Foi aprovado, nesta quarta-feira (15), na Câmara Municipal de Anápolis, o projeto de Lei que prioriza mulheres vítimas de violência doméstica em programas habitacionais do município.

O relatório, de autoria da vereadora Andreia Rezende (Solidariedade), passou por duas votações na casa e agora segue para a sanção do prefeito.

Segundo ela, Roberto Naves (PP) já sinalizou positivamente para a iniciativa e deve incluir a proposta no programa recém-criado “Meu Lote, Minha História”.

Após a tramitação legal, uma série de pré-requisitos deverão ser preenchidos para que essas mulheres tenham acesso ao benefício, como, por exemplo, estar dentro dos parâmetros de renda aplicados em cada política pública.

Será preciso também comprovar a agressão sofrida, seja física ou psicologicamente.

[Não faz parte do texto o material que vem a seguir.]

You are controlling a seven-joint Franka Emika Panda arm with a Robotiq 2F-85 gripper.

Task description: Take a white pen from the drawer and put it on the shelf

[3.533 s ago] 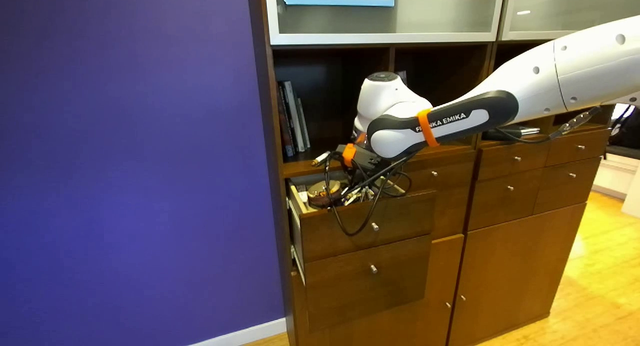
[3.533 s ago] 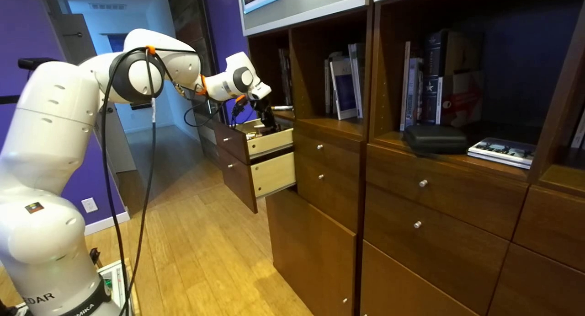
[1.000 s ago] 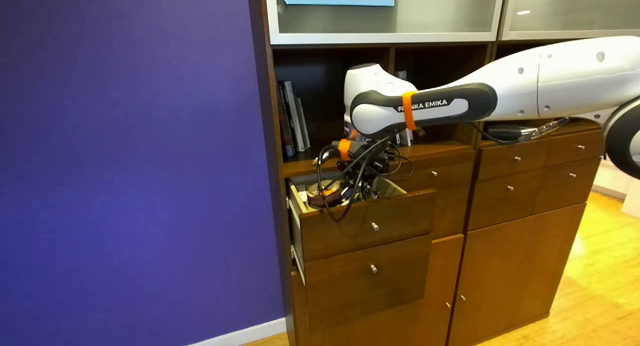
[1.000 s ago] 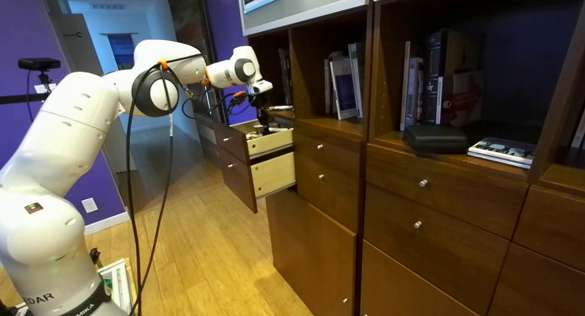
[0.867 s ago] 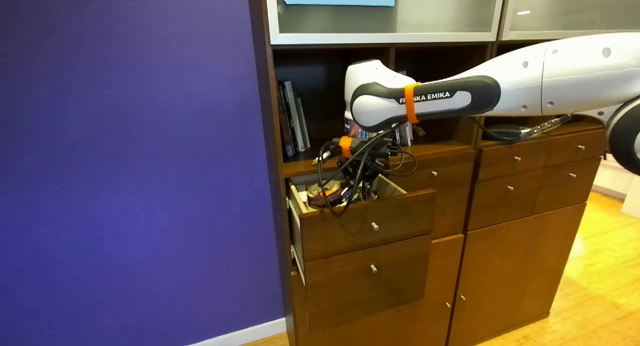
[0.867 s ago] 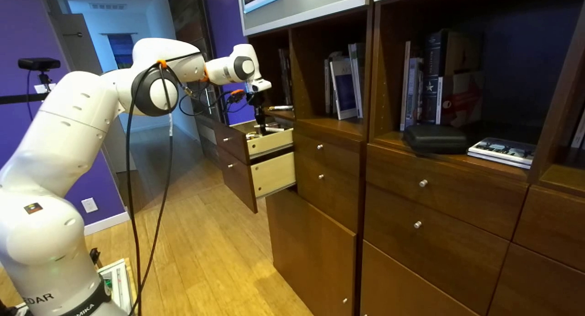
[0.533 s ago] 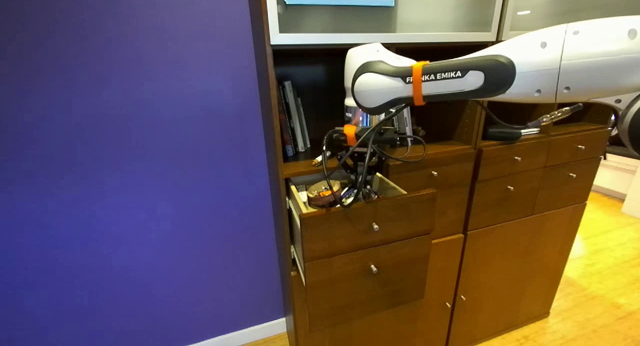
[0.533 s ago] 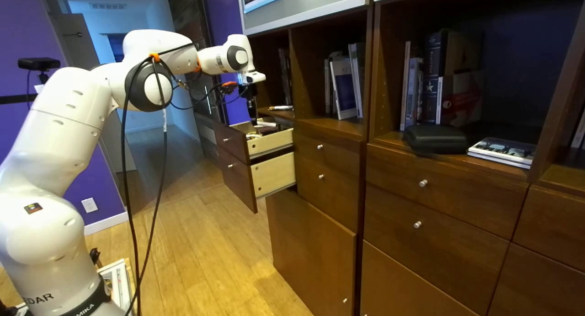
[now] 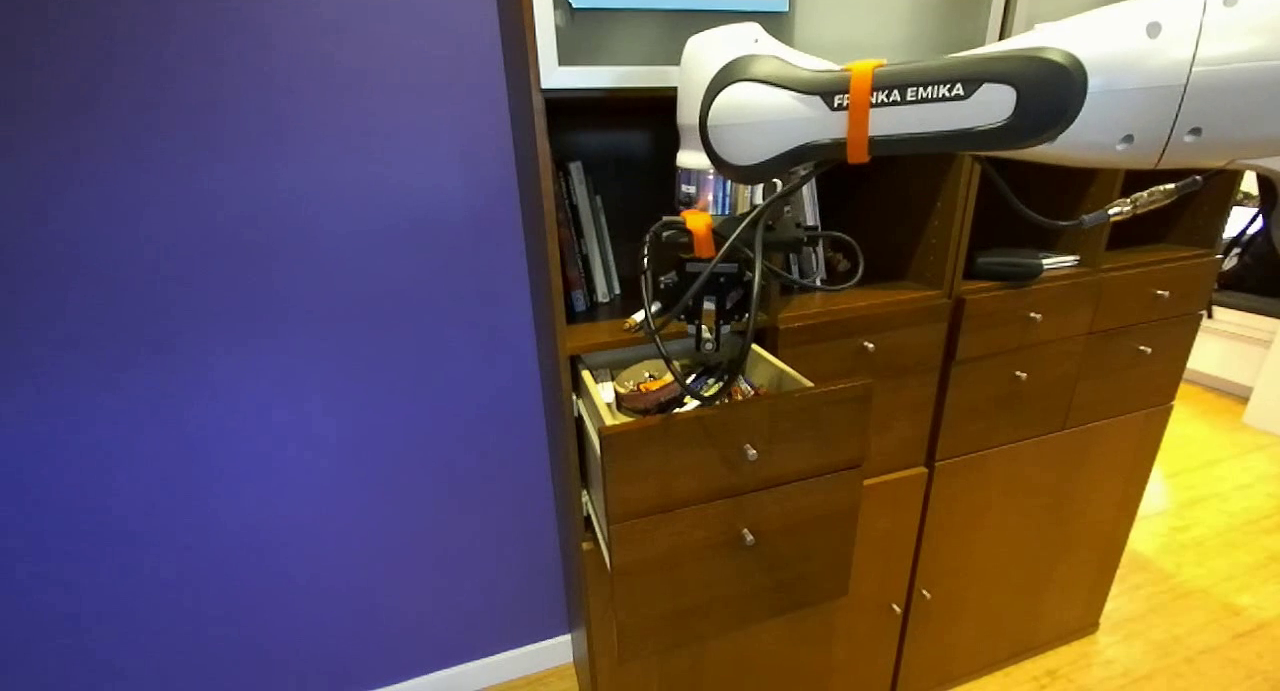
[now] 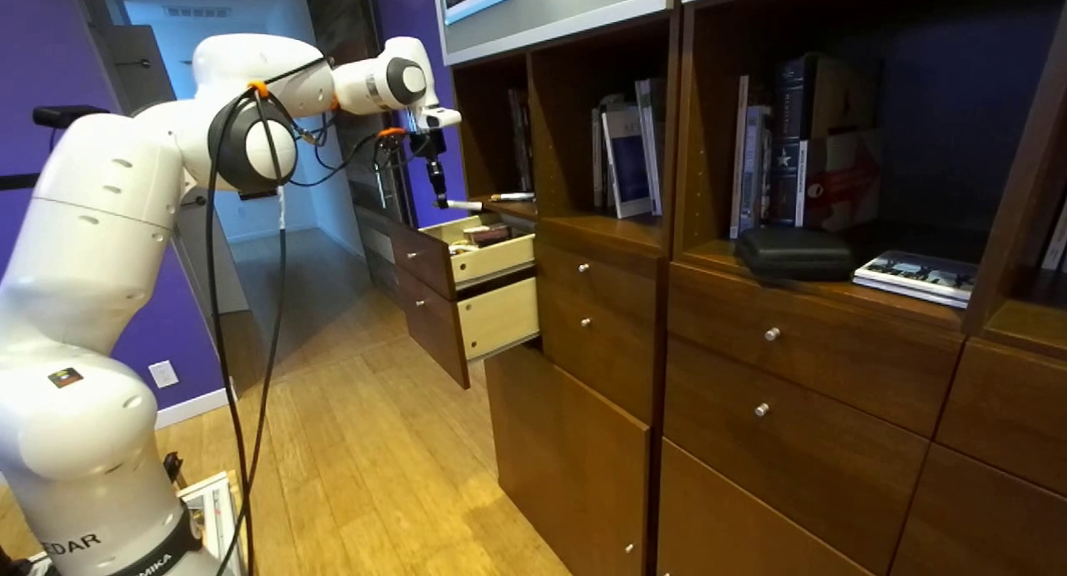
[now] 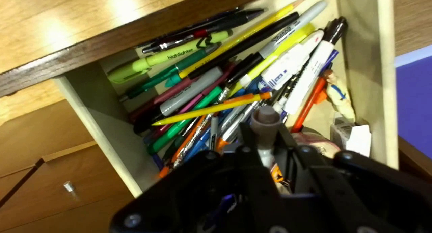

Isso deve ser feito por meio de documentos, como inquérito policial instaurado ou ação penal, com base na Lei Maria da Penha, ou com a condenação criminal do agressor.

Relatórios elaborados por assistentes sociais, em qualquer órgão da rede de proteção de defesa dos direitos das mulheres, e laudos que comprovem a violência também devem ser considerados.

“Esse projeto surgiu porque, muitas vezes, a dificuldade de romper o ciclo de violência está ligada a baixa renda. Não se tem o apoio das famílias, apoio financeiro”, disse Andreia Rezende ao Portal 6.